Gibbon riserva un giudizio positivo, sull’operato di Probo, “tenne in esercizio le legioni col ricoprire intere regioni collinari della Gallia e Pannonia di ricchi vitigni, tutte impiantate dal duro lavoro dei militari”. Nella zona del monte Alma vicino la sua nativa Sirmium, dove verrà ucciso in un vitigno vicino alla sua residenza, Probo aveva trasformato intere insalubri aree paludose in estese e floride coltivazioni vinicole. Il suo zelo per la viticoltura è la dimostrazione di quanta considerazione avesse per il benessere generale (James H. E. Crees, The reign of the Emperor Probus). Alcuni sostengono che nuovi vitigni furono installati anche in Britannia e contribuirono a diffondere la cultura romana e la penetrazione di ideali di pacificazione nell’impero.
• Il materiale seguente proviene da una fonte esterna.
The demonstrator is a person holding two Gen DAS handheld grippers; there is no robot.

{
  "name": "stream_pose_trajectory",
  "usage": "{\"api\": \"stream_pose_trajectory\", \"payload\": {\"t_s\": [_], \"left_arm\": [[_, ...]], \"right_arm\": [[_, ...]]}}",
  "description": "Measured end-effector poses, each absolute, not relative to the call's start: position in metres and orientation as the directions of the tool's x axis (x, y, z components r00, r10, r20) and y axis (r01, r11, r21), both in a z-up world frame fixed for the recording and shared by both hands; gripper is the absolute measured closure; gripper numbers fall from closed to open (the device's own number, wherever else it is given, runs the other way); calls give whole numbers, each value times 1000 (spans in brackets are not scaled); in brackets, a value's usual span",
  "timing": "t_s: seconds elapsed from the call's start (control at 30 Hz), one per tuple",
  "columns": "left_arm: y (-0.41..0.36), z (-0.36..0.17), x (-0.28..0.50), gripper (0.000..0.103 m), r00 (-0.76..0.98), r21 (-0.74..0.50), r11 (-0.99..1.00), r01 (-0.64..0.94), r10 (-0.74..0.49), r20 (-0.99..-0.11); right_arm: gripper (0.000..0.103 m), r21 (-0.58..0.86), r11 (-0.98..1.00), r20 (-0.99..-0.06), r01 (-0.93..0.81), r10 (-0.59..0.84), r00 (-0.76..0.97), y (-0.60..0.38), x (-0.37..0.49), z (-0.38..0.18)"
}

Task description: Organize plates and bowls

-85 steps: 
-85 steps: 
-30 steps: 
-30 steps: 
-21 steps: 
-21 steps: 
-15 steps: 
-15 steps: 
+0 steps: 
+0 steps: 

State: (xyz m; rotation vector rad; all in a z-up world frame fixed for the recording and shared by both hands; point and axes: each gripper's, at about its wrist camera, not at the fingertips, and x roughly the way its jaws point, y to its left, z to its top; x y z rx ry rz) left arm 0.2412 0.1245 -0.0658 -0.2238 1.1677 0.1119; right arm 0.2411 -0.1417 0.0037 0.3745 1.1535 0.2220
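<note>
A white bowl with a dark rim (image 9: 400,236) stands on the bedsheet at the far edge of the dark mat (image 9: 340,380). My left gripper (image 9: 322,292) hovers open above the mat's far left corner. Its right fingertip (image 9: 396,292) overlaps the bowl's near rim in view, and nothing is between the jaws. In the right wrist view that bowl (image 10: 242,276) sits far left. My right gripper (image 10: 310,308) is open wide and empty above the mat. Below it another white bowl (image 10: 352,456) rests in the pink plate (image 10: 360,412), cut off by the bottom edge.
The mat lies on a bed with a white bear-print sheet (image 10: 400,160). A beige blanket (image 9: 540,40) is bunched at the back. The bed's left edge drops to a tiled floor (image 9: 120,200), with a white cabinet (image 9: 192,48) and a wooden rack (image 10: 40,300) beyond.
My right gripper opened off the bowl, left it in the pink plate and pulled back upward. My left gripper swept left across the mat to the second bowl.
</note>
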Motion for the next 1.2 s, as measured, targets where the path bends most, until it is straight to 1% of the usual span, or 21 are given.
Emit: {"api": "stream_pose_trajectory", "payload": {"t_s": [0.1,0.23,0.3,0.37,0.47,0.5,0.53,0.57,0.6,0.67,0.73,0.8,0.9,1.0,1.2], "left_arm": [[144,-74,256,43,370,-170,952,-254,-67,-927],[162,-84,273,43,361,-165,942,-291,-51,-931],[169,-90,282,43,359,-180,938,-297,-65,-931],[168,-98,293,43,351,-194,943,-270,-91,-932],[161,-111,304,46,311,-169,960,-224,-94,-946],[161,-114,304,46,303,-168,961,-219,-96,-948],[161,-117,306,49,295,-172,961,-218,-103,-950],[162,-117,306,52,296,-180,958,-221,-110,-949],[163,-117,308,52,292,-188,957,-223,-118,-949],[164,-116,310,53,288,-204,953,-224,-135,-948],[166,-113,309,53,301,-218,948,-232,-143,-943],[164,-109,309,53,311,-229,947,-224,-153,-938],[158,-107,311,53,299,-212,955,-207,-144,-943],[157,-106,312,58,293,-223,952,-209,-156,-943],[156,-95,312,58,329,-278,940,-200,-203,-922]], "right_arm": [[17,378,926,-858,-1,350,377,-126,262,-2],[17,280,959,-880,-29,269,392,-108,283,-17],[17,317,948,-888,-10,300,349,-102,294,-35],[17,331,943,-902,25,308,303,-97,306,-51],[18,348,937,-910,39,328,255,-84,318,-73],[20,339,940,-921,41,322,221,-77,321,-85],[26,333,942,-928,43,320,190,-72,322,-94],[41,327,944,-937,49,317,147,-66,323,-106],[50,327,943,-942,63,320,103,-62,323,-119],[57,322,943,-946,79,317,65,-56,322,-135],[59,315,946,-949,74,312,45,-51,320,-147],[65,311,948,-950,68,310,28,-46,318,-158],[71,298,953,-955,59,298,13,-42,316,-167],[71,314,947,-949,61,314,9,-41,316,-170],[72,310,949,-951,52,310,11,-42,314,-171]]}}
All’intensa attività vinicola di Probo risale in particolare l’origine di due tipi di vitigni, il leggendario Mosel, vicino l’omonimo fiume e il Burgundy di Borgogna oggi famoso per i Pinot, Sauvignon e Chardonnay. Sicuramente molte varietà di vino devono la loro origine alla massiccia politica enologica di Probo, l’imperatore-agricoltore grazie al quale la vitis vinifera diverrà una risorsa economica fondamentale per le finanze di molti paesi, costituirà il primario elemento nei più diversi strati sociali sia nelle feste pubbliche sia durante i ricevimenti privati, e diventerà una insostituibile metafora sacrale nella plurisecolare liturgia del Cristianesimo.